Your instructions — Your copy of the data should match it exactly, except that the pictures are gone.
-- Data follows --
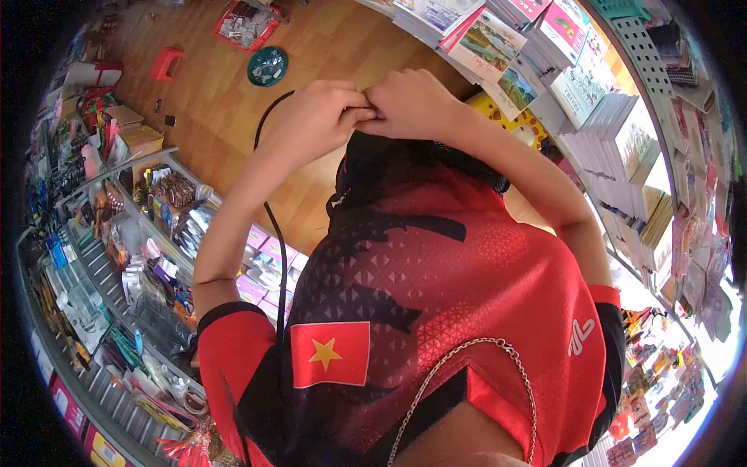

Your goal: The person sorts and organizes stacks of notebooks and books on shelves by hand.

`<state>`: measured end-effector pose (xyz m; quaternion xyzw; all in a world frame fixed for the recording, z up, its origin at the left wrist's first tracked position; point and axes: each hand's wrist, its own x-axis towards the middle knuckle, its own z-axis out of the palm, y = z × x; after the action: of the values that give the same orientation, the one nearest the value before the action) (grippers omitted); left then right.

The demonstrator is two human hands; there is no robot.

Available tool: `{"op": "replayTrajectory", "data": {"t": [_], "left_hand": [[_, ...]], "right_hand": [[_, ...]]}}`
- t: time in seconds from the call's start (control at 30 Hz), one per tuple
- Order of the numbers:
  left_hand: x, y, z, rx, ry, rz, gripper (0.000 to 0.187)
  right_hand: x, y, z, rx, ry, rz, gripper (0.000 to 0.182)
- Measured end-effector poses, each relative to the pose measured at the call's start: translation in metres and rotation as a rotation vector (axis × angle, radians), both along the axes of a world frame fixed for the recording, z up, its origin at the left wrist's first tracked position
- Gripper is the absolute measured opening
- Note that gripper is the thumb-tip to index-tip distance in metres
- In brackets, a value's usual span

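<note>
My left hand and my right hand meet in front of my body, with their fingertips touching. The fingers of both are curled and pressed together. Whatever is between them, if anything, is hidden or too small to make out. Just below them is the dark lower part of my red and black shirt, which has a flag patch on the chest. A black cable passes behind my left forearm and runs down along the shirt. A silver chain hangs around my neck.
Shelves of packaged small goods line the left side. Stacked books fill a rack at the right. On the wooden floor ahead stand a red basket, a green round tray and a red stool.
</note>
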<state>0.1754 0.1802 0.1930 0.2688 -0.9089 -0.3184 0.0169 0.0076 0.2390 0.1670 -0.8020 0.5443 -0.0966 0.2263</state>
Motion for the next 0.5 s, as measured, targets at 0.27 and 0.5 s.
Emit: {"op": "replayTrajectory", "data": {"t": [0.27, 0.5], "left_hand": [[0.012, 0.018, -0.012, 0.258, 0.122, 0.264, 0.024], [0.003, 0.03, -0.021, 0.108, -0.216, 0.089, 0.026]], "right_hand": [[0.003, 0.007, -0.027, 0.04, -0.209, -0.057, 0.03], [-0.009, 0.014, -0.013, 0.159, -0.274, -0.197, 0.032]]}}
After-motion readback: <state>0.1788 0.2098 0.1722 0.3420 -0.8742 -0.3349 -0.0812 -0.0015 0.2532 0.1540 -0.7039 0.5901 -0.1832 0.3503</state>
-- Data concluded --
Response to the exercise —
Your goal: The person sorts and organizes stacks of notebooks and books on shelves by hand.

`<state>`: measured end-effector pose (xyz m; quaternion xyzw; all in a world frame fixed for the recording, z up, its origin at the left wrist's first tracked position; point and axes: each hand's wrist, its own x-axis towards the middle knuckle, its own z-axis out of the palm, y = z × x; after the action: of the values that give the same orientation, the one nearest the value before the action) (grippers omitted); left then right.

The demonstrator is two human hands; there is no robot.

Available tool: `{"op": "replayTrajectory", "data": {"t": [_], "left_hand": [[_, ...]], "right_hand": [[_, ...]]}}`
- t: time in seconds from the call's start (control at 30 Hz), one per tuple
- Order of the numbers:
  left_hand: x, y, z, rx, ry, rz, gripper (0.000 to 0.187)
  right_hand: x, y, z, rx, ry, rz, gripper (0.000 to 0.182)
- Measured end-effector poses, each relative to the pose measured at the call's start: translation in metres and rotation as a rotation vector (axis × angle, radians), both along the axes of a world frame fixed for the recording, z up, its origin at the left wrist's first tracked position
- Gripper is the absolute measured opening
- Note that gripper is the thumb-tip to index-tip distance in metres
- In brackets, a value's usual span

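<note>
My left hand and my right hand meet in front of my body, with their fingertips touching. The fingers of both are curled and pressed together. Whatever is between them, if anything, is hidden or too small to make out. Just below them is the dark lower part of my red and black shirt, which has a flag patch on the chest. A black cable passes behind my left forearm and runs down along the shirt. A silver chain hangs around my neck.
Shelves of packaged small goods line the left side. Stacked books fill a rack at the right. On the wooden floor ahead stand a red basket, a green round tray and a red stool.
</note>
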<state>0.1754 0.1802 0.1930 0.2688 -0.9089 -0.3184 0.0169 0.0076 0.2390 0.1670 -0.8020 0.5443 -0.0966 0.2263</state>
Motion for the next 0.5 s, as measured, targets at 0.27 and 0.5 s.
Emit: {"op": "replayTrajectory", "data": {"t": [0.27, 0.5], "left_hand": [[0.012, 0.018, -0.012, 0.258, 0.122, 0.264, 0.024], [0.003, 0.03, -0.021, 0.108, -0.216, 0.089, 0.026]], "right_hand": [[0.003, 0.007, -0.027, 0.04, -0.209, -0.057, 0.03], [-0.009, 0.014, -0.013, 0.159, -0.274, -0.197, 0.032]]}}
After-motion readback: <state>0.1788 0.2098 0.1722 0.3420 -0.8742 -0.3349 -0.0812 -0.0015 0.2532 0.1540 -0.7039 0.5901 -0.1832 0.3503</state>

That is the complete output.